ENTRIES PROVIDED:
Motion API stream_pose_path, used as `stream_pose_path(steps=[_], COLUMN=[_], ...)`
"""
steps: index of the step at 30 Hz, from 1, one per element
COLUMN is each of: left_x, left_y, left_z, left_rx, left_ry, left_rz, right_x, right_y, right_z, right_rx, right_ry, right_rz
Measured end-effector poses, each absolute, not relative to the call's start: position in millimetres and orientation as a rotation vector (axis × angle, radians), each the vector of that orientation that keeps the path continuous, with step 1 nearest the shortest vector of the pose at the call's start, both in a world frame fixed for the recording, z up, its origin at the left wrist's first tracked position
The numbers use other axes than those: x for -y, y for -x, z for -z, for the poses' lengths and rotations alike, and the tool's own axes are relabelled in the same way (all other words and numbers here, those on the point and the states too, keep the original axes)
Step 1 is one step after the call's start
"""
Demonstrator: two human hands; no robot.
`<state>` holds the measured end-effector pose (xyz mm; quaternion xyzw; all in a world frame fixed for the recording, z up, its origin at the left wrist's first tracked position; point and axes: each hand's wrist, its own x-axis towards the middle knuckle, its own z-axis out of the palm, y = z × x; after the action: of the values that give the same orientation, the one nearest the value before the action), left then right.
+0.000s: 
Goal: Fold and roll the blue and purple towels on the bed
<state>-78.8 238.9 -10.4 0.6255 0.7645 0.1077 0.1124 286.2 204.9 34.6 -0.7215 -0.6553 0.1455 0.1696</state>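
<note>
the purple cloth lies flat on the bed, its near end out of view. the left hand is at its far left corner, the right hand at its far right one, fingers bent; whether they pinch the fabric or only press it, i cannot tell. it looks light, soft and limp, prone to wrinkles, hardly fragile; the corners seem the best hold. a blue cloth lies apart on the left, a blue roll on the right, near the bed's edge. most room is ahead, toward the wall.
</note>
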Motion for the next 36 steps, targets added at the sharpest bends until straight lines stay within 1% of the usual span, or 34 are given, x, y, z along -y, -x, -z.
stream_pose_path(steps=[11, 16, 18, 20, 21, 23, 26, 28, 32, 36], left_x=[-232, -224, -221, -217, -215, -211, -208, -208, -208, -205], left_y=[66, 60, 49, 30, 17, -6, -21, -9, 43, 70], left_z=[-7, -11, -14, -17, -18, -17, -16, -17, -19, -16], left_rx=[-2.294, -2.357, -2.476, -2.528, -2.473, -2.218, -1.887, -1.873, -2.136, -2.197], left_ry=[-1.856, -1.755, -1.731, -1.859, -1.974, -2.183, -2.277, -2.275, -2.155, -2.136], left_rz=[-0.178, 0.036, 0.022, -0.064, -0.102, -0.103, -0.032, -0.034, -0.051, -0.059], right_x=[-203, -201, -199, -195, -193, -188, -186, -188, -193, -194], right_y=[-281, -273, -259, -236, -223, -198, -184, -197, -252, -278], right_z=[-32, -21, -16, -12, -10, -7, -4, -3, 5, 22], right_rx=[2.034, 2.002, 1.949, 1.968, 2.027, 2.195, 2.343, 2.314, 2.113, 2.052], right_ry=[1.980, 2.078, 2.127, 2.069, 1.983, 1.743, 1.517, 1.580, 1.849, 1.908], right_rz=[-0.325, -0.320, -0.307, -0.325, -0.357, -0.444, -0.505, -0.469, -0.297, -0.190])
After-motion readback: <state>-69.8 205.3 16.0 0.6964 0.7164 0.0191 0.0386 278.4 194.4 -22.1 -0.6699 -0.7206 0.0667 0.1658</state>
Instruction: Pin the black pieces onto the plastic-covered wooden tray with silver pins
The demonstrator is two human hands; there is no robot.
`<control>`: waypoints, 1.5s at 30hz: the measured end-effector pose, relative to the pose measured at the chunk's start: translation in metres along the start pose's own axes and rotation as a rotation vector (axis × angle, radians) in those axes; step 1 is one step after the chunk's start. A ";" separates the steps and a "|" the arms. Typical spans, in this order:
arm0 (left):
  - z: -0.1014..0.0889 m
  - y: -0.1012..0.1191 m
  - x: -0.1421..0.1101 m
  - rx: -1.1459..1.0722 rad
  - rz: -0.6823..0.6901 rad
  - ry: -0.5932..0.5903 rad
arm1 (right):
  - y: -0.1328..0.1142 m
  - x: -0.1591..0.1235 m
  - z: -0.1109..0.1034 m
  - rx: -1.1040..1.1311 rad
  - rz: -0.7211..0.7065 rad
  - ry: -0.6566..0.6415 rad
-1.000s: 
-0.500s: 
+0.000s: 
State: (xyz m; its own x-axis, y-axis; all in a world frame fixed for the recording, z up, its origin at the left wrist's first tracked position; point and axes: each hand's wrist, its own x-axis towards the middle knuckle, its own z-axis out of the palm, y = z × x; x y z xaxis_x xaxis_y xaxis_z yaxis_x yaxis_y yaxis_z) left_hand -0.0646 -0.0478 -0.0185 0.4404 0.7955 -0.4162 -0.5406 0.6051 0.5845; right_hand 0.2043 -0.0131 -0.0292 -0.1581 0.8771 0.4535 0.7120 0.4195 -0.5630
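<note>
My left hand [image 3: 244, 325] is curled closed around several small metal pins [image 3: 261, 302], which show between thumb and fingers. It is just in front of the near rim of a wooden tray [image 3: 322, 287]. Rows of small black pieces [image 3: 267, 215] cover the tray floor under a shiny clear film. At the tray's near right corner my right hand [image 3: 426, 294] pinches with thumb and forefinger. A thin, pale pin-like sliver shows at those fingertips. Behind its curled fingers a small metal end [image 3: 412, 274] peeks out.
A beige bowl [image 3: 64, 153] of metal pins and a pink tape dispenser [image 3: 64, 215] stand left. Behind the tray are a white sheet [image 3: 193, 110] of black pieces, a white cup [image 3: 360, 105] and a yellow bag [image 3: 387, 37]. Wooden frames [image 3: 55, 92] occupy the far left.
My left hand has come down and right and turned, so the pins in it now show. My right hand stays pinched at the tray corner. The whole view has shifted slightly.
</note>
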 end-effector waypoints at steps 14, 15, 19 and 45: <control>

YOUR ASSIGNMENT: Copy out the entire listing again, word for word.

TASK ANSWER:
Motion API stream_pose_path, used as `stream_pose_path(steps=[_], COLUMN=[_], ...)`
"""
steps: index of the step at 30 Hz, from 1, one per element
COLUMN is each of: left_x, left_y, left_z, left_rx, left_ry, left_rz, right_x, right_y, right_z, right_rx, right_ry, right_rz
Measured end-effector poses, each absolute, not relative to the call's start: position in millimetres and orientation as a rotation vector (axis × angle, radians), each the vector of that orientation that keeps the path continuous, with step 1 nearest the shortest vector of the pose at the call's start, both in a world frame fixed for the recording, z up, its origin at the left wrist's first tracked position
The numbers use other axes than those: x for -y, y for -x, z for -z, for the poses' lengths and rotations alike, and the tool's own axes are relabelled in the same way (all other words and numbers here, those on the point and the states too, keep the original axes)
Step 1 is one step after the call's start
"""
Demonstrator: two human hands; no robot.
`<state>` holds the measured end-effector pose (xyz mm; quaternion xyzw; all in a world frame fixed for the recording, z up, its origin at the left wrist's first tracked position; point and axes: each hand's wrist, its own x-axis towards the middle knuckle, its own z-axis out of the palm, y = z × x; after the action: of the values that give the same orientation, the one nearest the value before the action), left then right.
+0.000s: 
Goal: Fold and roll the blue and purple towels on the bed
<state>-78.8 238.9 -10.4 0.6255 0.7645 0.1077 0.1124 286.2 204.9 34.6 -0.7215 -0.6553 0.1455 0.1696</state>
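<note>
the purple cloth lies flat on the bed, its near end out of view. the left hand is at its far left corner, the right hand at its far right one, fingers bent; whether they pinch the fabric or only press it, i cannot tell. it looks light, soft and limp, prone to wrinkles, hardly fragile; the corners seem the best hold. a blue cloth lies apart on the left, a blue roll on the right, near the bed's edge. most room is ahead, toward the wall.
</note>
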Motion for the next 36 steps, targets added at the sharpest bends until straight lines stay within 1% of the usual span, or 34 are given, x, y, z along -y, -x, -z.
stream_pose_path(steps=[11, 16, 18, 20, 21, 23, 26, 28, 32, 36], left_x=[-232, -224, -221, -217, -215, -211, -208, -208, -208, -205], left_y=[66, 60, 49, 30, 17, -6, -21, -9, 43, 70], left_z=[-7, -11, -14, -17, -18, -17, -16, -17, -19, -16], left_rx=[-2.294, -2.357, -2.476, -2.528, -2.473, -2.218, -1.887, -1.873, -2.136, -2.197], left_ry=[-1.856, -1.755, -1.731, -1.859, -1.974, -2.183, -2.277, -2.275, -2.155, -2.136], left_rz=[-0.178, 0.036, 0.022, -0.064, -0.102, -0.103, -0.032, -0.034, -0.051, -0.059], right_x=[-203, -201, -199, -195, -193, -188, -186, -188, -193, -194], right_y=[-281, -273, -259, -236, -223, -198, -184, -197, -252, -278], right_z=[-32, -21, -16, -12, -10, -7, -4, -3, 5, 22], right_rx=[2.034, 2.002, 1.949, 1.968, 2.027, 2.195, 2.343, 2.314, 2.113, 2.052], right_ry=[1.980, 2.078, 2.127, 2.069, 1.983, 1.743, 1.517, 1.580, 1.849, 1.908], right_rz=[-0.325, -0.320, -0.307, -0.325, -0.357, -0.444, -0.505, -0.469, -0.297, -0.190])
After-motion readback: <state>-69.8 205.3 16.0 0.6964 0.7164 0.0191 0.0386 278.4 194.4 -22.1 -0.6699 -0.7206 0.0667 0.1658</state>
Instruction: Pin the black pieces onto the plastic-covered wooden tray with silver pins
The demonstrator is two human hands; there is no robot.
`<control>`: waypoints, 1.5s at 30hz: the measured end-effector pose, relative to the pose measured at the chunk's start: translation in metres along the start pose's own axes and rotation as a rotation vector (axis × angle, radians) in those axes; step 1 is one step after the chunk's start. A ";" separates the steps and a "|" the arms. Typical spans, in this order:
arm0 (left):
  - z: -0.1014..0.0889 m
  - y: -0.1012..0.1191 m
  - x: -0.1421..0.1101 m
  - rx: -1.1459..1.0722 rad
  - rz: -0.6823..0.6901 rad
  - ry: -0.5932..0.5903 rad
arm1 (right):
  - y: -0.1328..0.1142 m
  - x: -0.1591..0.1235 m
  - z: -0.1109..0.1034 m
  - rx: -1.1040..1.1311 rad
  - rz: -0.7211..0.7065 rad
  - ry: -0.6566..0.6415 rad
-1.000s: 
-0.500s: 
+0.000s: 
State: (xyz m; its own x-axis, y-axis; all in a world frame fixed for the recording, z up, its origin at the left wrist's first tracked position; point and axes: each hand's wrist, its own x-axis towards the middle knuckle, its own z-axis out of the palm, y = z × x; x y z xaxis_x xaxis_y xaxis_z yaxis_x yaxis_y yaxis_z) left_hand -0.0646 -0.0478 -0.0185 0.4404 0.7955 -0.4162 -0.5406 0.6051 0.5845; right_hand 0.2043 -0.0131 -0.0292 -0.1581 0.8771 0.4535 0.7120 0.4195 -0.5630
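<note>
My left hand [image 3: 244, 325] is curled closed around several small metal pins [image 3: 261, 302], which show between thumb and fingers. It is just in front of the near rim of a wooden tray [image 3: 322, 287]. Rows of small black pieces [image 3: 267, 215] cover the tray floor under a shiny clear film. At the tray's near right corner my right hand [image 3: 426, 294] pinches with thumb and forefinger. A thin, pale pin-like sliver shows at those fingertips. Behind its curled fingers a small metal end [image 3: 412, 274] peeks out.
A beige bowl [image 3: 64, 153] of metal pins and a pink tape dispenser [image 3: 64, 215] stand left. Behind the tray are a white sheet [image 3: 193, 110] of black pieces, a white cup [image 3: 360, 105] and a yellow bag [image 3: 387, 37]. Wooden frames [image 3: 55, 92] occupy the far left.
My left hand has come down and right and turned, so the pins in it now show. My right hand stays pinched at the tray corner. The whole view has shifted slightly.
</note>
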 end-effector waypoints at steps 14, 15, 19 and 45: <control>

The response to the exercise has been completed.